Я спросил Лору, что она здесь делает. Она ответила мне, что пыталась проверить исправность розетки.
Поскольку я потребовал более детальных объяснений и пожелал узнать, сверх того, отчего ей не спится в столь поздний час, она увлекла меня на середину комнаты и показала пальцем на две маленькие круглые дырочки, которые находятся в самом центре одной из керамических плиток. Ей удалось разглядеть, добавила она, что изнутри дырочки выложены медным листом.
— Должно быть, здесь была столовая, — мгновенно парировал я, — и этим можно объяснить наличие плиток. В розетку же включали шнур от звонка или лампу, которая стояла на столе во время еды. Да и на потолке не осталось никаких следов от люстры или какого-нибудь другого осветительного прибора.
Однако я сразу же почувствовал опасность: я уже знал, куда Лора клонит.
— У дырочек для розетки, — сказала она, — нет внутренней нарезки. Впрочем, чтобы убедиться окончательно, я попробовала вставить штепсель: диаметр у дырочек слишком широкий, и они слишком далеко отстоят друг от друга.
— В таком случае, они служили для привинчивания какого-либо предмета.
— Да. Именно об этом я и подумала, — прошептала она, словно бы для самой себя.
Я произнес, с равнодушным видом человека, которому абсолютны неинтересны подобные глупости, особенно после долгого дня, заполненного изнурительной работой:
— В этом доме полно очень странных устройств.
— Да, — сказала она.
— Я заметил много других непонятных приспособлений.
— Я бы не назвала их непонятными, — ответила она, на секунду задумавшись.
* Чтобы сменить тему, я сказал, что она простудится, если будет расхаживать босыми ногами по плиточному полу. Именно тогда она рассказала мне о типе в черном прорезиненном плаще, который следит за нашим домом.

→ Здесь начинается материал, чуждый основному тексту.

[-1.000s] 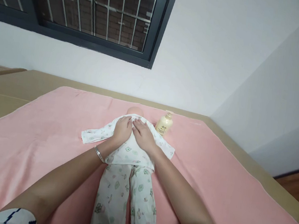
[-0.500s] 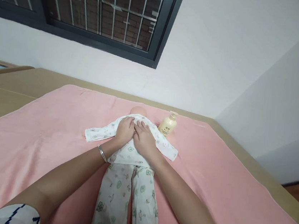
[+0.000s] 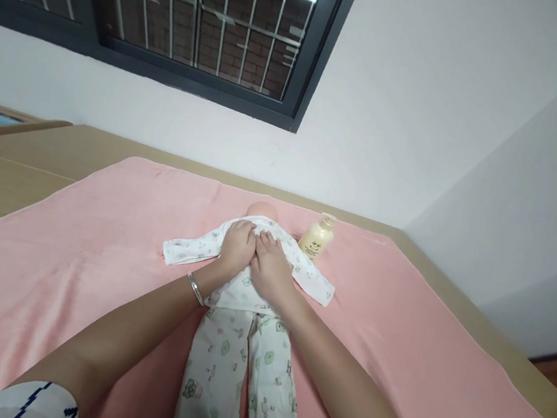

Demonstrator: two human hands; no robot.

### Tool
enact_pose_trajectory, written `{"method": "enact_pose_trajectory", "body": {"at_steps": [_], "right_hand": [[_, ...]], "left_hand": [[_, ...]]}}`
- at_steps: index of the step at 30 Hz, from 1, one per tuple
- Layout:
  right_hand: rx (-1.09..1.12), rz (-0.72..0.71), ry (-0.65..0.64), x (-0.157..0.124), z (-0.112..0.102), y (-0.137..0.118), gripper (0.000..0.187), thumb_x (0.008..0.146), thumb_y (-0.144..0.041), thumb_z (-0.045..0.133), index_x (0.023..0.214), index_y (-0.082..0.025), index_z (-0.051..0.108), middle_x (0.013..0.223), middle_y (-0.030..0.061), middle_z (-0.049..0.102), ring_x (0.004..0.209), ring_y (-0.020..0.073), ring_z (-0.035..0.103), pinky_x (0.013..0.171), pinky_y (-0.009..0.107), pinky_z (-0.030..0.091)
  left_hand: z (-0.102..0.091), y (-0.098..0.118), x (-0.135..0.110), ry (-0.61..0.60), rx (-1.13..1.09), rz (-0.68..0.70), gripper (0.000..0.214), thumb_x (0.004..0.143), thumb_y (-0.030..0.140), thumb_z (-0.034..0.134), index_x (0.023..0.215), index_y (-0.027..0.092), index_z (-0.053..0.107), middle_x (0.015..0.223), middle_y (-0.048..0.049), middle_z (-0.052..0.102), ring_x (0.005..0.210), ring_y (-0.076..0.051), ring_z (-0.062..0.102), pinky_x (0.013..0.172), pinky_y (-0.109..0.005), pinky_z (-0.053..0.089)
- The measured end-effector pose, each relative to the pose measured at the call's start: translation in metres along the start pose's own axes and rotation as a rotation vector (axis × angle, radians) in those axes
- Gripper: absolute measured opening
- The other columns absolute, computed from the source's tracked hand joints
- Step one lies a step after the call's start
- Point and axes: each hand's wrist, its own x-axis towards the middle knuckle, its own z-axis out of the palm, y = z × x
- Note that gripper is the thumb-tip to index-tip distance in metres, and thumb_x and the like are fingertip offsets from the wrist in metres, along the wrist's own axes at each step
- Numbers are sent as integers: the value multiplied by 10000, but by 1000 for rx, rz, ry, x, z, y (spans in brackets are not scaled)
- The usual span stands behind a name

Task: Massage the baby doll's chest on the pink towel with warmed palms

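Note:
A baby doll [image 3: 229, 292] lies stretched out in a white printed top and matching printed trousers [image 3: 215, 376], arms spread to both sides. Only the smooth, rounded top of its head [image 3: 262, 210] shows past the collar. My left hand [image 3: 238, 246] rests flat on the upper part of the top, fingers stretched out. Beside it, my right hand [image 3: 272, 265] lies palm down on the same cloth. The two hands meet near the middle of the torso, and neither grips anything. A silver bangle [image 3: 196, 288] circles my left wrist.
A pale yellow pump bottle [image 3: 316, 237] stands close to the doll's sleeve on the right. Under everything spreads a pink blanket [image 3: 75, 266] on a tan surface [image 3: 99, 145]. Behind rise a white wall [image 3: 396, 101] and a dark-framed window [image 3: 289, 113].
The view has shifted slightly, so the whole scene sits a little further right. Both hands stay on the doll's torso with hardly any movement.

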Motion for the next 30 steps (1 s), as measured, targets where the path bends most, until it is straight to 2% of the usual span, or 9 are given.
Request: {"method": "enact_pose_trajectory", "body": {"at_steps": [2, 4, 8, 13, 15, 17, 24, 27, 30], "right_hand": [[106, -24, 11, 10, 1, 19, 534, 965, -216, 352, 1470, -63, 431, 1565, 152, 344, 1499, 249, 219, 1238, 467, 137], [209, 23, 56, 19, 3, 39, 522, 994, -323, 352, 1460, -115, 461, 1566, 127, 352, 1493, 247, 240, 1231, 484, 162], [251, 116, 129, 25, 10, 58, 585, 999, -444, 351, 1463, -103, 454, 1545, 149, 385, 1480, 273, 273, 1222, 488, 197], [234, 103, 139, 23, 10, 58, 570, 989, -427, 376, 1446, -102, 480, 1520, 153, 426, 1461, 283, 314, 1218, 487, 210], [244, 69, 132, 23, 6, 59, 562, 972, -425, 423, 1435, -114, 496, 1506, 145, 450, 1445, 277, 345, 1210, 474, 239], [236, 34, 128, 23, 1, 60, 548, 962, -415, 454, 1418, -116, 515, 1481, 141, 485, 1422, 269, 385, 1200, 456, 268], [30, 160, 102, 11, -5, 27, 490, 1001, -294, 348, 1396, -61, 519, 1428, 189, 528, 1388, 309, 423, 1164, 463, 317], [43, 142, 86, 8, -8, 19, 473, 975, -232, 355, 1379, -75, 546, 1425, 172, 537, 1384, 290, 435, 1167, 429, 323], [150, 95, 81, 13, -7, 31, 466, 958, -224, 372, 1372, -131, 564, 1449, 122, 526, 1397, 242, 425, 1179, 402, 311]], "left_hand": [[0, 1, -1, 8, 33, 7, 346, 902, 139, 382, 1086, 151, 675, 1212, -112, 661, 1197, -242, 569, 1091, -423, 445], [0, 2, -2, 10, 61, 5, 349, 898, 141, 395, 1111, 140, 671, 1250, -125, 640, 1240, -254, 541, 1106, -430, 430], [-3, 10, -3, 0, 151, -20, 346, 892, 161, 422, 1143, 127, 656, 1253, -138, 636, 1225, -271, 542, 1096, -441, 428], [-12, 25, -6, -112, 376, -2, 311, 904, 212, 419, 1065, 100, 660, 1125, -178, 660, 1121, -318, 580, 999, -470, 458], [-13, 28, -6, -168, 406, 34, 312, 920, 219, 395, 1033, 97, 658, 1045, -174, 674, 1069, -309, 597, 978, -458, 460], [-13, 27, -4, -194, 405, 58, 320, 931, 223, 381, 1058, 99, 647, 1064, -168, 676, 1079, -298, 595, 992, -446, 450], [-10, 18, 4, -225, 401, 25, 361, 938, 283, 373, 1136, 112, 623, 1207, -153, 652, 1192, -290, 553, 1076, -443, 391], [-12, 21, 2, -202, 389, 41, 337, 935, 272, 376, 1081, 123, 641, 1135, -144, 674, 1124, -281, 586, 1035, -437, 422], [-13, 26, -3, -169, 395, 82, 319, 934, 236, 373, 988, 129, 669, 1007, -143, 693, 1013, -278, 615, 948, -424, 464]]}}
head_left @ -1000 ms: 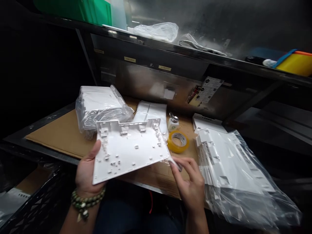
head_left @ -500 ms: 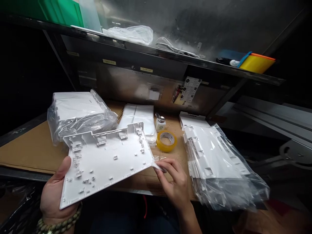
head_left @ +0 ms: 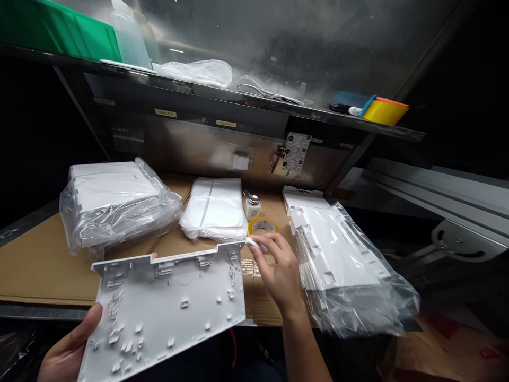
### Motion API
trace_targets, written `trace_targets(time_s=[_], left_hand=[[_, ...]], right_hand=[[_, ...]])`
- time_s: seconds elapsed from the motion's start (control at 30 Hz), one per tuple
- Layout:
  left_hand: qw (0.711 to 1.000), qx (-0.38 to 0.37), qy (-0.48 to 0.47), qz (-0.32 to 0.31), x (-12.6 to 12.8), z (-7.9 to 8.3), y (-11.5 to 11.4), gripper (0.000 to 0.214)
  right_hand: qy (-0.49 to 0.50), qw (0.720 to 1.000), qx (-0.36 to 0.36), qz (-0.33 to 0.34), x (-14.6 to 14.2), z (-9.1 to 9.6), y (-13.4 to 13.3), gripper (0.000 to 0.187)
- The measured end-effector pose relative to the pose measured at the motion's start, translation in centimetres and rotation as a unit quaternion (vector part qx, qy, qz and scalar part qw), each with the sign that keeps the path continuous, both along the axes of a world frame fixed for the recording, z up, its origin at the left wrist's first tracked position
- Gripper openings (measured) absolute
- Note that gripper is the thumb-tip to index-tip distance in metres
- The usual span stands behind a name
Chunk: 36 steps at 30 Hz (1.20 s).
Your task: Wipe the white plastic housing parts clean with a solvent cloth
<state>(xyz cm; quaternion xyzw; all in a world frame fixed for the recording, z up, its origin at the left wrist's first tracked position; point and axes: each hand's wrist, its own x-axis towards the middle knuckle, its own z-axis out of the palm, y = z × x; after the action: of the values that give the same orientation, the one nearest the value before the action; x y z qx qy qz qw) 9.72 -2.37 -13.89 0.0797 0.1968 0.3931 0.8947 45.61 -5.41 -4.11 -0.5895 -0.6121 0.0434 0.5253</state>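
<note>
While a bagged stack of white panels sits over at far left, nearer in comes the left hand, gripping the left end of a white plastic panel, thumb on the inner face, other fingers mostly hidden beneath (that pinkish spot at the far notch looks like a fingertip). Look at the slant on it: held over the near edge of the table, clips facing up, long axis running from near left to far right, notched long edge pointing away. Beyond it lies a pile of translucent bags. Follow the panel rightward and there's the right hand, fingers pinched on a small white wad, seemingly touching the far right corner. From those fingers the panel lies leftward and nearer; they're the closer hand to that corner. Beyond, dispenser bottle and yellow tape; far right, a second bagged set.
</note>
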Motion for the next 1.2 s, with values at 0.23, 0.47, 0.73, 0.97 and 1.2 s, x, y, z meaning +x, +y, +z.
trace_targets(time_s=[0.23,0.47,0.73,0.97,1.2], left_hand=[[0.996,-0.030,0.079,0.035,2.5,3.5,-0.5,0.086],[0.974,0.057,0.153,0.156,8.8,9.4,-1.3,0.093],[0.926,0.239,0.243,0.160,15.8,12.6,-2.6,0.068],[0.913,0.274,0.259,0.158,17.0,12.2,-2.6,0.057],[0.941,0.206,0.225,0.147,16.5,12.6,-2.4,0.072]], right_hand=[[0.013,1.000,-0.018,0.010,1.4,-1.9,0.3,0.016],[0.002,0.994,0.102,-0.036,0.1,-0.2,1.1,0.015],[0.006,0.983,0.167,0.081,-5.6,6.3,0.0,0.025],[0.002,0.986,0.166,0.019,-4.4,5.3,0.7,0.021],[-0.005,0.991,0.135,0.003,-3.0,3.9,2.3,0.017]])
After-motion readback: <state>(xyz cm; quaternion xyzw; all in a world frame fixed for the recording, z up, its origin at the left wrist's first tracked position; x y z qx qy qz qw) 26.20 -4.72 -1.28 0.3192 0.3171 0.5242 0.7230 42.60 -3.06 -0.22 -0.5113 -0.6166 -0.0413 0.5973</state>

Я возразил, что она говорит чушь, и хотел увести ее силой из этой комнаты, где ей нечего делать… Но прежде чем я коснулся ее, она отскочила в сторону и забилась в самом дальнем от двери углу Там она съежилась, вжимаясь со всей силой в стену, словно надеясь пройти сквозь нее, и обхватив руками колени, как это уже излагалось. Я также описал, как медленно подошел к ней, следуя по диагональной оси пустой комнаты, готовый в любую секунду резко отклониться вправо или влево, если бы она попыталась ускользнуть от меня. Но она не сделала ни единого движения, только начала скулить, как щенок на привязи.

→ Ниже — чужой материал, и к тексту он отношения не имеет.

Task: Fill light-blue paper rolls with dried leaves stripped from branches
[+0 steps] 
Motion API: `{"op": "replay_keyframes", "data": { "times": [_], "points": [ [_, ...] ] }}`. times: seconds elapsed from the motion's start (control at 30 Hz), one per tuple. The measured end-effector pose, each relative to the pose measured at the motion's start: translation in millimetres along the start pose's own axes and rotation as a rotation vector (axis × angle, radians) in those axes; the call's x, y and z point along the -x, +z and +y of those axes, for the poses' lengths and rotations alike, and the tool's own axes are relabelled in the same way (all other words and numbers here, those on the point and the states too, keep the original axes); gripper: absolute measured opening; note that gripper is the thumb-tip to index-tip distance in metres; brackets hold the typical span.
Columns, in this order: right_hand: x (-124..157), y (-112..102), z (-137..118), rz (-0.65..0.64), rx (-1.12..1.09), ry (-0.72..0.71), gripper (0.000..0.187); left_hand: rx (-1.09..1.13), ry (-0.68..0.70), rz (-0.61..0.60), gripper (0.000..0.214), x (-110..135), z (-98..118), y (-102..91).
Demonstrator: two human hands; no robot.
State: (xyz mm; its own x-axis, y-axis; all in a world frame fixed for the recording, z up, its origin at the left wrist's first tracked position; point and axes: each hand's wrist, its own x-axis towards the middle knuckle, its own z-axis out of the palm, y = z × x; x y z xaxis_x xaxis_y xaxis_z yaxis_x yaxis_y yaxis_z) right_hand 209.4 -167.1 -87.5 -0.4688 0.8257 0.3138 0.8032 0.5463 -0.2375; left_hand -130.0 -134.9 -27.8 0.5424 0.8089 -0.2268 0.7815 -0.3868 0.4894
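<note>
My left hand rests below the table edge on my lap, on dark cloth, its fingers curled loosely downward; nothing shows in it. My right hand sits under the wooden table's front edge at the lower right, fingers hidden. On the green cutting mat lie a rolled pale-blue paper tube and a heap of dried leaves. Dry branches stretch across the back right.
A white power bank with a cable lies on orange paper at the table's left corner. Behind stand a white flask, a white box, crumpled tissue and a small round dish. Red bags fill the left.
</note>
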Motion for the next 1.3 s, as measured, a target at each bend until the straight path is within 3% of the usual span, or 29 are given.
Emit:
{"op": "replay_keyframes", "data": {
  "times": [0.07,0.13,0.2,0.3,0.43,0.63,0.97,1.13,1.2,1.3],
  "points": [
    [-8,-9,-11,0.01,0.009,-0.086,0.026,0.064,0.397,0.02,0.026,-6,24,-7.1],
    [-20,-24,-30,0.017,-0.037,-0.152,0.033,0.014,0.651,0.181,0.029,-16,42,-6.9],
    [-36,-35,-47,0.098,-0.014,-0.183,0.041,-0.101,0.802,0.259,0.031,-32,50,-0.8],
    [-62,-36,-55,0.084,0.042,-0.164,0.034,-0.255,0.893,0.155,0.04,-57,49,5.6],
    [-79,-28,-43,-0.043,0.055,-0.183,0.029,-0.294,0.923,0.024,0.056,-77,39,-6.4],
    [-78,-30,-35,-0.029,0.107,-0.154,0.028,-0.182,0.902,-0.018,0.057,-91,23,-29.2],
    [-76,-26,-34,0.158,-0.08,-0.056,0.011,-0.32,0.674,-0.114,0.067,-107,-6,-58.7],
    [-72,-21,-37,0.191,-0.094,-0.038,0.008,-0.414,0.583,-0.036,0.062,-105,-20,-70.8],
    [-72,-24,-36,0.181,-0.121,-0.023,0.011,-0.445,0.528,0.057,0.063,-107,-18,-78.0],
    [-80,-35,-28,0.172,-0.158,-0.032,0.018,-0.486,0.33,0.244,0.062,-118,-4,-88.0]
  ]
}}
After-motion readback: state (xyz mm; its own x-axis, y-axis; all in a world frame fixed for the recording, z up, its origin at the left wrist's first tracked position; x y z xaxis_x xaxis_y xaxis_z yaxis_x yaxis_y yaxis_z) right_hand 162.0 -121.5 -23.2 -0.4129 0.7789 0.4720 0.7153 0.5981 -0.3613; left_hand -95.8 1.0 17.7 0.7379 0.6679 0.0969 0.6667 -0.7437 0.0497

Я схватил ее за запястье и грубо поднял. Тогда она стала отбиваться, но было уже слишком поздно: мои руки крепко сжимали ее, и тщетные попытки освободиться лишь сильнее подчеркивали ее слабость, а тело приятно терлось об меня, так что я продолжил эту игру еще в течение нескольких минут, просто чтобы доставить себе удовольствие. Естественно, я тут же ощутил желание и потащил ее в спальню, в самый конец коридора, слегка заломив ей руку назад, чтобы причинить ощутимую боль, едва только возникнет впечатление, что она не желает идти дальше. Однако по дороге я дважды останавливался, желая сделать ей немножко больнее и принудить ее вновь потереться об меня таким образом, чтобы почувствовать сквозь свою шершавую одежду нежное прикосновение живота и груди через измятый тонкий шелк ночной рубашки.